◆ Work order:
Output exactly, in the material below, the lines from the one with "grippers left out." through the one with "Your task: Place". Omit all pictures.
[Start of section]
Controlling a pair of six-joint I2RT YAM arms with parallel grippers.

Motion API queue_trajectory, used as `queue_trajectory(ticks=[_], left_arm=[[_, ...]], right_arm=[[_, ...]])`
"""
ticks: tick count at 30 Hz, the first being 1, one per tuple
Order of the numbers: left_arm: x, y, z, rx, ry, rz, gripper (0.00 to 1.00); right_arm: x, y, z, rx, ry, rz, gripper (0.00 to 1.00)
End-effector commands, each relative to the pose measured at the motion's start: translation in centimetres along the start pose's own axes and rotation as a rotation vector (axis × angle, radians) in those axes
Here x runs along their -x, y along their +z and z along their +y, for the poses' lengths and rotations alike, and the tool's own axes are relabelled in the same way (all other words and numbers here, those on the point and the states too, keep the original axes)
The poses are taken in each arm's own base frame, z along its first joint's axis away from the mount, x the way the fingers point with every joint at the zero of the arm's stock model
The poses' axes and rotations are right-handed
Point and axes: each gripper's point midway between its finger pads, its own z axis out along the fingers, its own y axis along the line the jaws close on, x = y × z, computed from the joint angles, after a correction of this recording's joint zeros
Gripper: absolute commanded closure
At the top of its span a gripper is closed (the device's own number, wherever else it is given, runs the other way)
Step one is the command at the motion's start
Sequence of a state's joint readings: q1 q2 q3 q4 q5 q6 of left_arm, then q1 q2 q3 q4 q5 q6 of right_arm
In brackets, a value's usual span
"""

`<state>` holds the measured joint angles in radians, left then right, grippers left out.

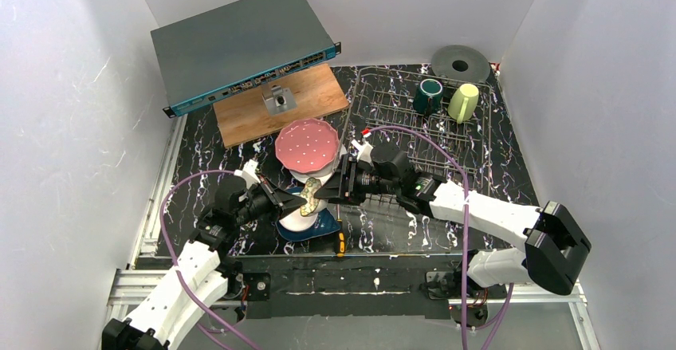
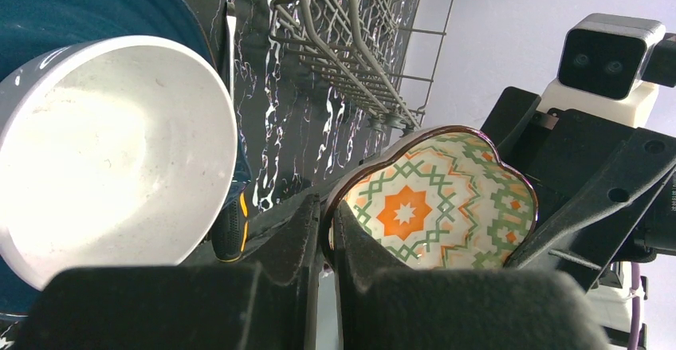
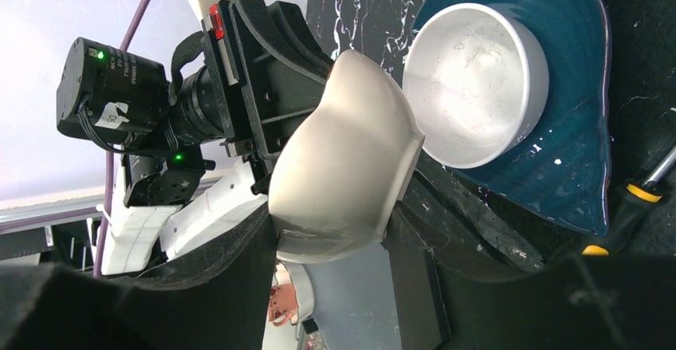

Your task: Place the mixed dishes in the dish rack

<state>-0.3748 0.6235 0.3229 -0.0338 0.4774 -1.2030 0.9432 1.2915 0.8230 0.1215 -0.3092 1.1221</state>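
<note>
Grippers meet just left of the dish rack's [image 1: 383, 103] near-left corner, w/ one dish between them. From the L side, we see the left gripper [image 1: 296, 201] w/ fingers pinched tight on the rim of the small flower-shaped dish [image 2: 442, 206], which it holds on edge in the air, patterned face toward its own wrist cam. Below that, also left of the rack's near-left corner, the white bowl [image 1: 296, 221] sits in the dark blue plate [image 1: 312, 235]; a screwdriver [image 1: 341, 240] lies just beside the plate on the rack side. The pink white-dotted plate [image 1: 307, 144] lies just left of the rack's L edge, farther back. From the rack side, the right gripper [image 3: 335, 238] has its fingers about half apart, straddling the dish's plain cream underside; as far as we can tell they touch it on both sides. Inside the rack's far-R part we find the dark teal mug [image 1: 429, 95] and, to its R, the pale yellow-green mug [image 1: 464, 103].
</note>
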Motion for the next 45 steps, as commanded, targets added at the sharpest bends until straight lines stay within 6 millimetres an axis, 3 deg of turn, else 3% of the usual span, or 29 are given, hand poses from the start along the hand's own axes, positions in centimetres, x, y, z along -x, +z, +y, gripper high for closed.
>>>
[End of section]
◆ Answer section:
`<state>` holds the measured joint angles in radians, left then right, grippers left out.


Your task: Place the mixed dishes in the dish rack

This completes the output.